Árvores binárias organizam dados em nós e filhos, mas não são conhecidas pelas operações PUSH e POP.
- B)bitmaps.
Bitmaps são estruturas para representar conjuntos com bits, sem relação com as operações PUSH e POP.
- C)hashtables.
Hashtables usam funções de dispersão para acesso rápido, não a lógica de empilhar e desempilhar.
- D)listas encadeadas.
Listas encadeadas permitem inserção e remoção de nós, mas PUSH e POP são termos típicos de pilhas.
- E)pilhas.
Pilhas são estruturas LIFO e usam exatamente as operações PUSH para inserir e POP para remover.
Gabarito: E
As operações PUSH e POP são o jeitinho clássico de inserir e retirar elementos de uma estrutura que funciona no modelo LIFO, isto é, o último que entra é o primeiro que sai. Pense numa pilha de pratos: você coloca um prato no topo e retira sempre do topo. É exatamente essa lógica que a palavra "pilha" representa em Estrutura de Dados. No PUSH, você empilha um novo elemento.

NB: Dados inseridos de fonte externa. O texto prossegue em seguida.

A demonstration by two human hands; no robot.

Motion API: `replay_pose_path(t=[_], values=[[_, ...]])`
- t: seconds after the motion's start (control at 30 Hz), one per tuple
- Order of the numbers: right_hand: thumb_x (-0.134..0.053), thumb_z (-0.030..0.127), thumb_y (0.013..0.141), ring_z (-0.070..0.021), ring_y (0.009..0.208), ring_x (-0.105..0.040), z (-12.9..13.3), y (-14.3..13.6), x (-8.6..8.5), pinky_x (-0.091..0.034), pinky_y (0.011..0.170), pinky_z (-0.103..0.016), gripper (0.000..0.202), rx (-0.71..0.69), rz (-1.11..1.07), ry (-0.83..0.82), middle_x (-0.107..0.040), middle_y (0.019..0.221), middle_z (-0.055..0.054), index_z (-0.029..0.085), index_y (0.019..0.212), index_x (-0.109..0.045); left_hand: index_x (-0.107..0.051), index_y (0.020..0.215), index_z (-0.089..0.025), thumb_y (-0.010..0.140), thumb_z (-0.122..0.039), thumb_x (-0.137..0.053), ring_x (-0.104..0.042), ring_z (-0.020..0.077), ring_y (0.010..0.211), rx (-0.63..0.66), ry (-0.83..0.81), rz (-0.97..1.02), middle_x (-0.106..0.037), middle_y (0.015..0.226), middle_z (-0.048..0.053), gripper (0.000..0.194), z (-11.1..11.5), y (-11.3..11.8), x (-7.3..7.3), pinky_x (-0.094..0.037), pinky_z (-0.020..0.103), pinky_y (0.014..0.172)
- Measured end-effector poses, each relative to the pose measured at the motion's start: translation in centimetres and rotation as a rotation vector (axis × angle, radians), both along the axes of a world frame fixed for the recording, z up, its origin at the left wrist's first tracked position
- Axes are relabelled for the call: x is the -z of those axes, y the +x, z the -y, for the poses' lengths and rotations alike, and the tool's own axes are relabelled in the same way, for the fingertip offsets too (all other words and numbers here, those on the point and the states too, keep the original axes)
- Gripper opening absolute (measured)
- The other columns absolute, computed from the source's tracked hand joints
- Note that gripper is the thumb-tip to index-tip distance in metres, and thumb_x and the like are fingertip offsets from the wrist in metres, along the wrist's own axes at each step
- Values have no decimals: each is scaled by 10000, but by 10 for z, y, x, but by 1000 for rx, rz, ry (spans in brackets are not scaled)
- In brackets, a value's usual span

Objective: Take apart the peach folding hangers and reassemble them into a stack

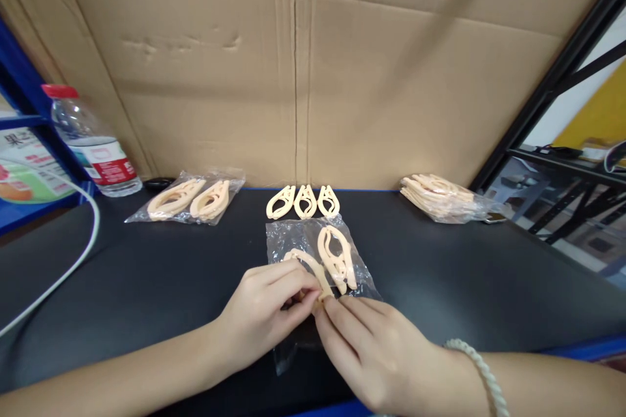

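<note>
Near the table's front, a clear plastic bag (283, 234) lies under my hands. One cream folding hanger (313, 265) is between my fingers, partly covered by them. My left hand (267, 313) is closed, thumb and fingers pinching that hanger. From the other side my right hand (376, 345) closes on its lower end with bunched fingertips. Whether this hanger is inside the bag or on top of it, I cannot tell. Just right of it, a second folded hanger (337, 257) rests on the bag area, apart from my fingers.
Three folded hangers (305, 202) stand in a row by the cardboard wall (205, 78). Bagged hangers (212, 201) lie at the left, and a bagged stack (435, 195) at the right. A water bottle (98, 150) and a white cable (73, 267) are on the left.
</note>
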State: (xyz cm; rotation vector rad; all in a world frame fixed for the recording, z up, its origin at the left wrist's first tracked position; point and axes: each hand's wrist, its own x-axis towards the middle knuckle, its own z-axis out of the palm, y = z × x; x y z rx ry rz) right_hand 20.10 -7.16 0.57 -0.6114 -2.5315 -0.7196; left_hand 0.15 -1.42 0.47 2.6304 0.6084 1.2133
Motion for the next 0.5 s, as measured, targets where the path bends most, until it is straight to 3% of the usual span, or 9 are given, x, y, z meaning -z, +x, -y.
replay_pose_path(t=[0.2, 0.33, 0.5], values=[[-403, 38, 861, -207, 527, -570, 0, -7, 4, -527, 462, -324, 297, 56, -27, -46, -647, 714, -122, 44, 895, -698, -648, 863, -164, 886, -99, -575, -528, 92, 577, 13, -17, 0, -600, 693, -3, 100, -1, 0, 3, -434, 189, 528], [-442, 34, 867, -245, 689, -632, -3, -14, 7, -571, 623, -345, 259, 43, -29, 2, -676, 804, -168, 33, 920, -696, -651, 847, -162, 894, -121, -572, -536, 93, 574, 4, -19, 0, -599, 685, -1, 101, -1, 0, 1, -448, 188, 535], [-432, 23, 879, -259, 740, -635, -11, -19, 13, -559, 750, -412, 241, 67, -47, -72, -672, 825, -183, 34, 914, -669, -652, 838, -165, 903, -131, -558, -535, 92, 580, -3, -33, 2, -593, 685, -7, 119, 0, 0, 0, -451, 187, 545]])
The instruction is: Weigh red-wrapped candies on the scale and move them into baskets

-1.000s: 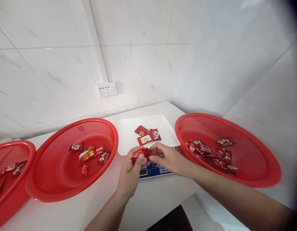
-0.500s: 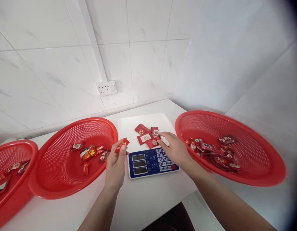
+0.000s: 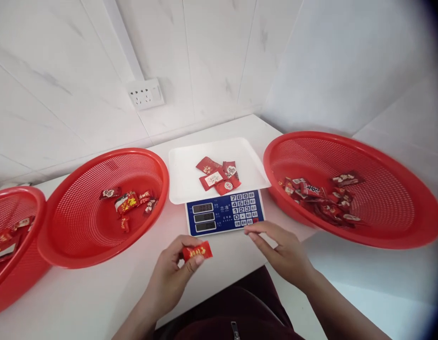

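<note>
Between the thumb and fingers of my left hand (image 3: 174,274) is a small red candy packet (image 3: 197,251) with gold lettering, held in front of the scale. My right hand (image 3: 284,250) hovers beside the lower right corner of the blue keypad panel (image 3: 226,213), its thumb and index finger stretched out with a small gap and nothing visible between them. Several red packets, one bearing a white label (image 3: 213,179), lie overlapping on the white weighing tray (image 3: 183,163). Dark digits show on the panel's displays, too faint to read surely.
A red mesh basket (image 3: 77,189) with several packets stands left of the scale, and another basket (image 3: 18,193) is partly cut off at the far left. On the right, a tilted red basket (image 3: 392,189) holds a heap of packets. A wall socket (image 3: 145,94) is behind.
My right hand has drawn back from the packets on the tray toward me. My left hand has come down and nearer with its packet. The view has tilted downward.
</note>
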`<action>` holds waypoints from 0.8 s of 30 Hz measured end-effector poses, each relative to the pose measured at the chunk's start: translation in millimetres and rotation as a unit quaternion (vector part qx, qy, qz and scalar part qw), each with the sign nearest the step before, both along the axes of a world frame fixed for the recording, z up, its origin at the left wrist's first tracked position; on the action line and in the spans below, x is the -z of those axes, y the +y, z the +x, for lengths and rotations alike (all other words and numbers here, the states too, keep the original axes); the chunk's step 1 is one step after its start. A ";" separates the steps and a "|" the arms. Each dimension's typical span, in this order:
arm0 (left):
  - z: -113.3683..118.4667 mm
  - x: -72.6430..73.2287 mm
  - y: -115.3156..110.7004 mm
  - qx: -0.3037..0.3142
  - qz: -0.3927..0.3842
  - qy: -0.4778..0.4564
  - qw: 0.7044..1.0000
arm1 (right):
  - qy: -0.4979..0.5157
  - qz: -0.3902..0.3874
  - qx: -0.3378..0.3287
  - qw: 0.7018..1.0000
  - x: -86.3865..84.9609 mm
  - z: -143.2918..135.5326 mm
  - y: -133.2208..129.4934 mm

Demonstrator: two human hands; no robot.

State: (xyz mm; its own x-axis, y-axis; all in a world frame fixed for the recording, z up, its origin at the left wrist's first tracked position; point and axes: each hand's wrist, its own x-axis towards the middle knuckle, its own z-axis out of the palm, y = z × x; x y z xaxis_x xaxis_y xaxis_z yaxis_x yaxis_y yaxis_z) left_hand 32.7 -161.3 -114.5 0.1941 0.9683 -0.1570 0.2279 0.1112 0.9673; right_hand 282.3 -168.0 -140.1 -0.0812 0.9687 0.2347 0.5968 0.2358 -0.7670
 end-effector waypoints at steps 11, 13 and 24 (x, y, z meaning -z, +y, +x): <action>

No POP, você remove o elemento que está no topo. Essa combinação de operações é típica de pilhas e aparece muito em algoritmos, chamadas de funções e processamento de expressões. Em livros de referência de estruturas de dados, essa é a definição padrão da pilha. Por isso o gabarito é a letra E. As demais alternativas representam outras estruturas ou técnicas que não usam essa dupla de operações como nome principal. A banca gosta de testar se você associa o verbo da operação ao tipo da estrutura, então aqui não tem mistério: PUSH e POP andam de mãos dadas com pilhas.